If someone had been sat in the car with him they would have been struck by his stale smell. A deeply unclean stench of sweat, urine and neglect. But he was alone and over the past decade of his addiction, he’d long stopped worrying about trivial things like personal hygiene or the opinion of others.
He licked his lips. They were dry. He could feel the greasy sweat starting to run down his back. He remembered the bag he’d been shown before he left on his errand. A small plastic bag, plump with an off-white powder. Ten years of drug use told him that this wasn’t any old heroin. This was the good stuff. The stuff that you took when you were starting out. When you cared what was in it. Long before you found yourself cooking your drugs up with filthy canal water and shooting up in a bush beside the towpath.
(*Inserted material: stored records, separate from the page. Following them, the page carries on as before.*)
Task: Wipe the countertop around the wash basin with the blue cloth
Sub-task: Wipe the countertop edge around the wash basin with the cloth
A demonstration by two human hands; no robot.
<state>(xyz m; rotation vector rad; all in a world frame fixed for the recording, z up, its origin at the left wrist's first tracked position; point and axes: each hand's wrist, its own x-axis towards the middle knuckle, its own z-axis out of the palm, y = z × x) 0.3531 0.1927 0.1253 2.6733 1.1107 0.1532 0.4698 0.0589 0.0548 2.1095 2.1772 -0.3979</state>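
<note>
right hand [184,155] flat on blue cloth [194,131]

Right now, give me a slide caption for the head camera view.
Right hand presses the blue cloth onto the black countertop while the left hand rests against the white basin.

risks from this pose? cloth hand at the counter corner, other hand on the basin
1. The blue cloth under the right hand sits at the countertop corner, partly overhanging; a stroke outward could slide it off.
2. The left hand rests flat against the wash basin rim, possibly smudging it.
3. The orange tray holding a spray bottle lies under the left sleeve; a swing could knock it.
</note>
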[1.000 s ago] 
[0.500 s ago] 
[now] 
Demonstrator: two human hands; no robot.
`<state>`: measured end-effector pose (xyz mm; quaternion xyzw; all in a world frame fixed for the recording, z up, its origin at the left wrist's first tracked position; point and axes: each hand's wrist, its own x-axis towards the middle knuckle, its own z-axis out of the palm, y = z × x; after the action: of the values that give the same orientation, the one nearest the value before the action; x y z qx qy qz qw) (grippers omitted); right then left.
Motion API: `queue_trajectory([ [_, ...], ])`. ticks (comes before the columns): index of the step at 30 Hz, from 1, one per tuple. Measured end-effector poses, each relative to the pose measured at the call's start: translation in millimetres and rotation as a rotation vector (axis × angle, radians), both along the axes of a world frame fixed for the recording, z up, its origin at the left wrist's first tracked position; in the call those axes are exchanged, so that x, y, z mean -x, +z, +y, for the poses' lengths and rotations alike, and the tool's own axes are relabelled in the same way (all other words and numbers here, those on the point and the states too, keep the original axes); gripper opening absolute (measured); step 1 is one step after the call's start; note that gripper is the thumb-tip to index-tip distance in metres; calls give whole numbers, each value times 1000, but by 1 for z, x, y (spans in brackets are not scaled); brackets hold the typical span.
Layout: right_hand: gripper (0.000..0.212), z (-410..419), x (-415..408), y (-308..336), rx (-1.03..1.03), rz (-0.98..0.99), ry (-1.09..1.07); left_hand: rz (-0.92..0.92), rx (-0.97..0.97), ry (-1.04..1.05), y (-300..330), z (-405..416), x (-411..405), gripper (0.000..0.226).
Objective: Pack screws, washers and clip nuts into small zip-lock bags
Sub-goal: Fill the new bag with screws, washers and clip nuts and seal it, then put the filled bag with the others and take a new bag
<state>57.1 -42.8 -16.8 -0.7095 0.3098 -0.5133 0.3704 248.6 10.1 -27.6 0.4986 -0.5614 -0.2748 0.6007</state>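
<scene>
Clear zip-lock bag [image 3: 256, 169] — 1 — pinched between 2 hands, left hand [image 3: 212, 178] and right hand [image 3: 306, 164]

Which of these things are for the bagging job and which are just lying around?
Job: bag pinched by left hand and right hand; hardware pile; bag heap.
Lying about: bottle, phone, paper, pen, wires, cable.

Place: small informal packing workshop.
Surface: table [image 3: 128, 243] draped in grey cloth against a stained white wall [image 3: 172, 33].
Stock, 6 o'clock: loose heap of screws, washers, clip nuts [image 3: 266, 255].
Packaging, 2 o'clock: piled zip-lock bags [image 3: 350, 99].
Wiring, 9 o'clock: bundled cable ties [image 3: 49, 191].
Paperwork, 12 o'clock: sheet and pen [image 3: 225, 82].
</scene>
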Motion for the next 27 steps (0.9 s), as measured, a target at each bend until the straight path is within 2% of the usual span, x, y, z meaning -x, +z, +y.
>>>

The thought of that plump bag got him out of the car and on his feet. He pulled his hoodie up over his head, all the while imagining the gently sour smell of well-processed heroin. As he crossed the road and walked towards the driveway he could almost taste it.
For just a moment he stepped from the shadows and into the light. The sodium glare his own personal spotlight. He froze and took in his target. A grand double-fronted house with two large bay windows either side of an immaculately painted, sage green door. A well-kept front garden framed the building on either side with climbing plants and neatly tended shrubs. Money and taste. But most of all money.
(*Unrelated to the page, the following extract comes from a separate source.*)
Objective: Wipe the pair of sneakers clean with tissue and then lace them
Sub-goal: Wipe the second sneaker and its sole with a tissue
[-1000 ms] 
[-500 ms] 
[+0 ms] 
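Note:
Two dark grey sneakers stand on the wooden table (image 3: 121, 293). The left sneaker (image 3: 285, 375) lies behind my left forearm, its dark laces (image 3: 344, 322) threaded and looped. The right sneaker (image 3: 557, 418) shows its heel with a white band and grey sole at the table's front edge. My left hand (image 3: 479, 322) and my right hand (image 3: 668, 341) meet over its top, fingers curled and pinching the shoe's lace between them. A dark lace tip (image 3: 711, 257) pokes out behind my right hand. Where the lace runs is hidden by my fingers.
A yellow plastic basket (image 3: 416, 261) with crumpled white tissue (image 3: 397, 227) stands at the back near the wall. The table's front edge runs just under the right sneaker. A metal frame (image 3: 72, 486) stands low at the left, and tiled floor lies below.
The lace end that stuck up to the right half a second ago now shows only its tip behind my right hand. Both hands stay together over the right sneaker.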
Every house on this street was easily over a million. The casual wealth of Manchester’s upper middle class – all four-car driveways, immaculate pointing and a depth of privilege totally alien to the man stood in the street holding a loaded shotgun.
He could hear himself breathing. It was a low, hollow sound. As if the mere act of walking the two dozen steps to the front door would be the end of him. Whatever strength he had once possessed was long gone.
His coarse, echoing breaths became louder as he approached the house. His world narrowed to the handful of paces left between him and his target.
Raising the shotgun, he briefly thought how small and light it felt in his huge hands, before he aimed it at the front door and pulled the trigger.
1
Craig Malton hadn’t got much sleep in the last forty-eight hours. Not since someone had emptied a shotgun into his front door a couple of nights ago.
Malton had immediately recognised the sound. The distinctively dense ring of a shotgun blast. If he’d been alone in the house he’d have been downstairs, out the door and running towards the sound of gunfire. But he wasn’t alone.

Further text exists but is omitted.